特別展は、狩野芳崖と、作風に影響を受けた作家たちの作品約100点を紹介しています。狩野芳崖は現在の下関市長府出身で、近代日本画の父として知られています。長府藩の御用絵師も務めました。

観音と子どもを描いた「悲母観音」は芳崖が亡くなる前、最後に手がけた代表作です。妻と孫をモデルにしたともいわれています。
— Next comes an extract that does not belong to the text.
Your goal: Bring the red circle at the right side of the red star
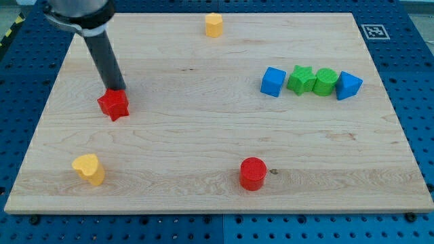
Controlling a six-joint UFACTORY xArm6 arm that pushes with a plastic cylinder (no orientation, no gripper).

もう一つの代表作「仁王捉鬼図」は、仁王が餓鬼(がき)をとらえている姿を表現したものです。構図や色使い、装飾などの作風は、弟子だけでなく現代の作家にも受け継がれていて、特別展では、それを感じることができます。

下関市立美術館 関根佳織学芸員
「狩野芳崖の代表作、悲母観音と仁王捉鬼図が15年ぶりに下関で展示されます。こちらをじっくり見ていただきたいのと、その二つの絵から影響を受けた現代作家さんまでの作品を合わせて展示しておりますので、どうぞごゆっくりご覧ください」

特別展「狩野芳崖、継がれる想いー悲母観音からはじまる物語」は、3月17日まで下関市立美術館で開かれています。